There is an eerie calm in New York after the warnings of Hurricane Sandy being the storm of the century. The euphoria of children yesterday when they heard that there would be no school today has given way to a deep calm in streets with almost no traffic. The wind blows through the trees and sounds like the collective conversations of an audience awaiting a symphony. The roads are almost devoid of traffic, and people are driving cautiously, in anticipation of gusts of wind that can shake even large vehicles.
It is times like this that remind us of our helplessness in the face of weather conditions, over which we have absolutely no control. There is a feeling of closeness to strangers, the feeling that we are all on a ship that is not very large. Although we do not know what or who will emerge from the storm and in what condition, there is a camaraderie in the face of a danger that can not be charted with any precision.

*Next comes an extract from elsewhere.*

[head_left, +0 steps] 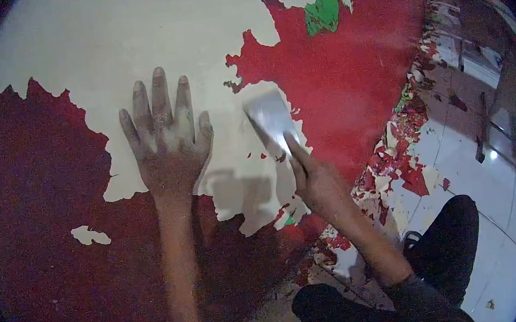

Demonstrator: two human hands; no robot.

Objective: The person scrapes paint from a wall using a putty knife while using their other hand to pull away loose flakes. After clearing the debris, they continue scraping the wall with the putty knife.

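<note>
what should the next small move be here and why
Probably nudge the scraper in the right hand toward the ragged edge of the red paint: it sits over the pale surface just beside that edge, and the spread left hand is clear.

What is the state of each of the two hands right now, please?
Left hand: open, spread flat against the pale patch.
Right hand: closed, holding the scraper.
</note>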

I am posting on Globe Tribune.Info early in the day. By afternoon, there may be loss of power and of internet connectivity. Depending upon how long the storm interrupts my ability to post, I may write without any pictures or videos. In a worst case scenario, I may write off line and post after the storm.
It is rare for the weather to be the constant focus of conversation. It is usually best when health or the weather exists as a backdrop to the center of our attention. Normally, when a governor or a mayor speaks, it is an annoyance. Today, far from overreaching, as governors and mayors so often do, there is a reassuring tone to Governor Cuomo or Mayor Bloomberg advising us on coping with the storm. In normal times, we bristle at “nanny state” rules, and there is an element of constancy to getting basic common sense advice from elected officials. Indeed, in the age of monarchy, the patriarchal, paternalistic sense in society was far more overt than it is today with our elected, rather than hereditary leaders. Times of weather emergency and natural disaster hearken back to those days in our collective past.
Ultimately, all disasters, whether natural, man made or elected, pass into distant memory, and only occasionally into history. This storm, the end of which none of us can predict, will likewise pass. It gives us an awareness of a Greater Power, as well as each other, and the fragility of our collective plans. A couple of weeks ago, the story of Noah’s Ark was read in synagogues around the world. In the Eastern United States, we yet again have the feeling of being in a small ship, held together under a common and turbulent sky, living in the hands of One Creator.